È importante che il processo logico seguito nell’avanzare delle ipotesi sia reso noto, perché le relazioni tecniche che accompagnano i disegni di legge e i decreti rappresentino ai parlamentari chiamati a votarli un possibile quadro delle conseguenze nel loro insieme. Ed è essenziale che agli organi chiamati a svolgere questo compito sia assicurata, nell’interesse generale, un certa libertà di valutazione e soprattutto la responsabilità – in capo alla Rgs – di dire l’ultima parola – attraverso la “bollinatura” – dopo aver raccolto tutte le considerazioni degli uffici tecnici dei ministeri competenti e dell’Inps. Voler buttare tutto in politica è un errore gravissimo, tanto più che, nel caso della tabella, non vengono in causa le opinioni di Tito Boeri, ma degli uffici chiamati a svolgere quelle funzioni. Ecco perché questi ragazzotti sono degli energumeni che danno fiato alla bocca senza riflettere.

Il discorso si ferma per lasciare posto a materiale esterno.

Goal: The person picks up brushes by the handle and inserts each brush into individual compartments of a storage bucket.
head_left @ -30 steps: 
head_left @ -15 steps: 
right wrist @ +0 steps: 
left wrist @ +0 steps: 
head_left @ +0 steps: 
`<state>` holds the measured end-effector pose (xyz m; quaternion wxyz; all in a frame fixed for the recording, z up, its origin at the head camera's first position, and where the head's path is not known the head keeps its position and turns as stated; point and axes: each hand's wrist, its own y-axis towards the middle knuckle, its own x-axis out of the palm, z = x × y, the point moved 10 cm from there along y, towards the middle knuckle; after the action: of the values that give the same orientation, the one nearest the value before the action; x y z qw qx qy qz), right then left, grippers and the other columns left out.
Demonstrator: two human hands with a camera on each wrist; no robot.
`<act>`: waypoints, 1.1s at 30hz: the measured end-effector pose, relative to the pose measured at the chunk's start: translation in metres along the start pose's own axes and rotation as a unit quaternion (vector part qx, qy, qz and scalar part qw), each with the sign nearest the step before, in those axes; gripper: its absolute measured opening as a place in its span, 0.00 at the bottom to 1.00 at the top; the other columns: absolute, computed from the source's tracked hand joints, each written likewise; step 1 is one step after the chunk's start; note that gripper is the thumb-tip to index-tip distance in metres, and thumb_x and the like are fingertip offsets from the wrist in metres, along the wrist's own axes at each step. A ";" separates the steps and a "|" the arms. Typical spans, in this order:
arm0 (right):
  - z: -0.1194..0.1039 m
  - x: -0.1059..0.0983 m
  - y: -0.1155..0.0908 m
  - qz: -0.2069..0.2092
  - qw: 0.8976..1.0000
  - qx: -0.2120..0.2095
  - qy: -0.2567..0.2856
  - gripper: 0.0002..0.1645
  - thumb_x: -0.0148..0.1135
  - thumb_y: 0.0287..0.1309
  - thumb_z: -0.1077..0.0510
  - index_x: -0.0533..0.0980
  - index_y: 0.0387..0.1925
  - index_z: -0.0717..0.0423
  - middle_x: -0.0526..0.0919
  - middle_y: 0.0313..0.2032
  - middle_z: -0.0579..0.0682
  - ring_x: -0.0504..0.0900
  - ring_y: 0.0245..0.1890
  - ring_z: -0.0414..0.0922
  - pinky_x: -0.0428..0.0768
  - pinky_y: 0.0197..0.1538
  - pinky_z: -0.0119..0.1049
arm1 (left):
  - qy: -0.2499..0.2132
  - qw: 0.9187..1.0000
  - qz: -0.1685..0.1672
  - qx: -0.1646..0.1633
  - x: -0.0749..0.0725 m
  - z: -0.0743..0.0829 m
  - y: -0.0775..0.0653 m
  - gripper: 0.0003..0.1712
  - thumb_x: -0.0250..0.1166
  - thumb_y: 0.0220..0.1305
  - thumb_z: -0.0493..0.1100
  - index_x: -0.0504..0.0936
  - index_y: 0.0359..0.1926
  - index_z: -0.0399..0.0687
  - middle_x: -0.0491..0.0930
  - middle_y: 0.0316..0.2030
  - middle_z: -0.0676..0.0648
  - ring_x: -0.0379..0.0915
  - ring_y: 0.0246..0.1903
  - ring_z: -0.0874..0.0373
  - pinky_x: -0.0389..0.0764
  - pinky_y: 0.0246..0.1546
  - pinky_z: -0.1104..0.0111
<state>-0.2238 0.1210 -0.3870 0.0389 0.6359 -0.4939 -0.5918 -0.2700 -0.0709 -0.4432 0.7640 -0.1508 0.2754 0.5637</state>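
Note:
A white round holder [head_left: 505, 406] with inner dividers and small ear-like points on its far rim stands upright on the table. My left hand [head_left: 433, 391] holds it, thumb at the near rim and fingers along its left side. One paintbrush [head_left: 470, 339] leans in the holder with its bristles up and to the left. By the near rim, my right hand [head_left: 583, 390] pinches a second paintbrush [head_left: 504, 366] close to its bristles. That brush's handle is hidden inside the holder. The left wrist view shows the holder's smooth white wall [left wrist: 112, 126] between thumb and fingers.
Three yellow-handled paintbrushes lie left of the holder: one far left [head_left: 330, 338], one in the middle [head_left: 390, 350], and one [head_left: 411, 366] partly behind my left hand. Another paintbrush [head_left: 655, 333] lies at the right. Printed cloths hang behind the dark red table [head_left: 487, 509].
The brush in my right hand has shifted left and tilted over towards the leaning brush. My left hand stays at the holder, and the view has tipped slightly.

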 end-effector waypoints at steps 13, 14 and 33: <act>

A osservare il testo del decreto – Di Maio lo avrà almeno letto? – ci si accorge subito che è contemplato un incremento di spesa, a cui dare copertura, nella norma sui contratti a termine [1]. Ciò significa che viene assunta, nell’articolato, prima ancora che in una tabella vagante nella relazione tecnica, l’ipotesi di un aggravio dei costi, che non ci sarebbe se, invece di diminuire, l’occupazione aumentasse.

È difficile immaginare che una “manina” sia arrivata al punto di inserire furtivamente persino una norma di un decreto legge del quale sono state scritte diverse versioni e che è passato per centinaia di mani, alla luce del sole, prima della sua approvazione da parte del Consiglio dei ministri . Se così stanno le cose, un ministro che accusa di fellonia importanti apparati delle istituzioni è solo un irresponsabile.

[1] Articolo 14 comma 2: Agli oneri derivanti dagli articoli 1 e 3, valutati in 17,2 milioni di euro per l’anno 2018, in 136,2 milioni di euro per l’anno 2019, in 67,10 milioni di euro per l’anno 2020, in 67,80 milioni di euro per l’anno 2021, in 68,5 milioni di euro per l’anno 2022, in 69,2 milioni di euro per l’anno 2023, in 69,8 milioni di euro per l’anno 2024, in 70,5 milioni di euro per l’anno 2025, in 71,2 milioni di euro per l’anno 2026, in 72 milioni di euro per l’anno 2027 e in 72,7 milioni di euro a decorrere dall’anno 2028, e dal comma 1 del presente articolo pari a 4,5 milioni per l’anno 2018, a 28,1 milioni di euro per l’anno 2020, di 68,9 milioni di euro per l’anno 2021, di 69,2 milioni di euro per l’anno 2022, di 69,5 milioni di euro per l’anno 2023, di 69,9 milioni di euro per l’anno 2024, di 70,3 milioni di euro per l’anno 2025, di 70,7 milioni di euro per l’anno 2026, di 71 milioni di euro per l’anno 2027 e 71,3 milioni di euro a decorrere 14/7/2018.